### Your goal
Beneath this line are the data; copy exactly the part of them that opens with the line containing "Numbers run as" and closes with the line containing "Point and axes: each", and only that part.
(Dataset extract)
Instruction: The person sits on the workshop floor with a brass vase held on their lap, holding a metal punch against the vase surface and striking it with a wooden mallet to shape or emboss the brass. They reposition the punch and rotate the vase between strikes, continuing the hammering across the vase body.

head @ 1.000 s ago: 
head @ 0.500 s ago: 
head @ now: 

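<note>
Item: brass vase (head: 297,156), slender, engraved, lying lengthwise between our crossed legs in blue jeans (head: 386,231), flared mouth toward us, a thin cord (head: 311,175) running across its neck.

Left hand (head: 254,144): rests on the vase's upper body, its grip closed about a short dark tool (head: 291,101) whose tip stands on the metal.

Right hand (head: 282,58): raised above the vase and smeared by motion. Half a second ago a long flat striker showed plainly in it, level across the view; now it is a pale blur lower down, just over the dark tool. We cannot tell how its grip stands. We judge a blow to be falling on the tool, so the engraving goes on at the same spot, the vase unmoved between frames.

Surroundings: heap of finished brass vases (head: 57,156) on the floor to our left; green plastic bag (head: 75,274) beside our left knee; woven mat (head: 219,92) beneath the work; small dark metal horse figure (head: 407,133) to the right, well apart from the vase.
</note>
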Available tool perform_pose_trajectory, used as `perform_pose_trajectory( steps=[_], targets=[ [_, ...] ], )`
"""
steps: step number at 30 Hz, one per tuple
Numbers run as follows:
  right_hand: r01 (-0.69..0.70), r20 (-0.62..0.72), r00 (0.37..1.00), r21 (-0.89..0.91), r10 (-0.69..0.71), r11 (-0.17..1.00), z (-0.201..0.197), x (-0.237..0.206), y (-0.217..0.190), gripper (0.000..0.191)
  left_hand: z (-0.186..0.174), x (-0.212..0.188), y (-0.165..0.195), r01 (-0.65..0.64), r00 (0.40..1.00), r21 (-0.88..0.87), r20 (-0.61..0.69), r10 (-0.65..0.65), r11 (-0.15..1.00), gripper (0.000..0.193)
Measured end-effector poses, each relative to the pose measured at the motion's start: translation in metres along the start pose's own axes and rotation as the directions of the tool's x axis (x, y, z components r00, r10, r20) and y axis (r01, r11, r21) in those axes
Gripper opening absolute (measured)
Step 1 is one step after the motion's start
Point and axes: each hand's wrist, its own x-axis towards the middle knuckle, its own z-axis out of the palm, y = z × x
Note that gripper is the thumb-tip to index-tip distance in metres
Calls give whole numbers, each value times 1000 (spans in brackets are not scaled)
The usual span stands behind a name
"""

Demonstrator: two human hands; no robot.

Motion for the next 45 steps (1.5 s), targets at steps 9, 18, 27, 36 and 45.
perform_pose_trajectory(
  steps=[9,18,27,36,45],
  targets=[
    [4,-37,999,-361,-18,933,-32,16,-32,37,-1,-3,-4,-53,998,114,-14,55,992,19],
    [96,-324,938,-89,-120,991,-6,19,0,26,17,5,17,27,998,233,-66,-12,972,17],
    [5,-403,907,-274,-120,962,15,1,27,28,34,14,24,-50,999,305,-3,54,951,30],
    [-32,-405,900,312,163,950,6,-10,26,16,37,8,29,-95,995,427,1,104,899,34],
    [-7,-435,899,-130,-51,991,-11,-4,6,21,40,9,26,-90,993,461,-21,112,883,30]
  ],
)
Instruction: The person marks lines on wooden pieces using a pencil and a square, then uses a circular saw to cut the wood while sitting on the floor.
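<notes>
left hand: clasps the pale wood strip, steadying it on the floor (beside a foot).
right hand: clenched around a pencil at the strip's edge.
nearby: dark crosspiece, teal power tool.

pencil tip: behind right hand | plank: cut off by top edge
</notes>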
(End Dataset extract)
### Solved exercise
Numbers run as follows:
  right_hand: r01 (-0.69..0.70), r20 (-0.62..0.72), r00 (0.37..1.00), r21 (-0.89..0.91), r10 (-0.69..0.71), r11 (-0.17..1.00), z (-0.201..0.197), x (-0.237..0.206), y (-0.217..0.190), gripper (0.000..0.191)
  left_hand: z (-0.186..0.174), x (-0.212..0.188), y (-0.165..0.195), r01 (-0.65..0.64), r00 (0.40..1.00), r21 (-0.88..0.87), r20 (-0.61..0.69), r10 (-0.65..0.65), r11 (-0.15..1.00), gripper (0.000..0.193)
Measured end-effector poses, each relative to the pose measured at the motion's start: translation in metres along the start pose's own axes and rotation as the directions of the tool's x axis (x, y, z components r00, r10, r20) and y axis (r01, r11, r21) in those axes
Gripper opening absolute (measured)
Step 1 is one step after the motion's start
Point and axes: each hand's wrist, its own x-axis towards the middle knuckle, its own z-axis out of the palm, y = z × x

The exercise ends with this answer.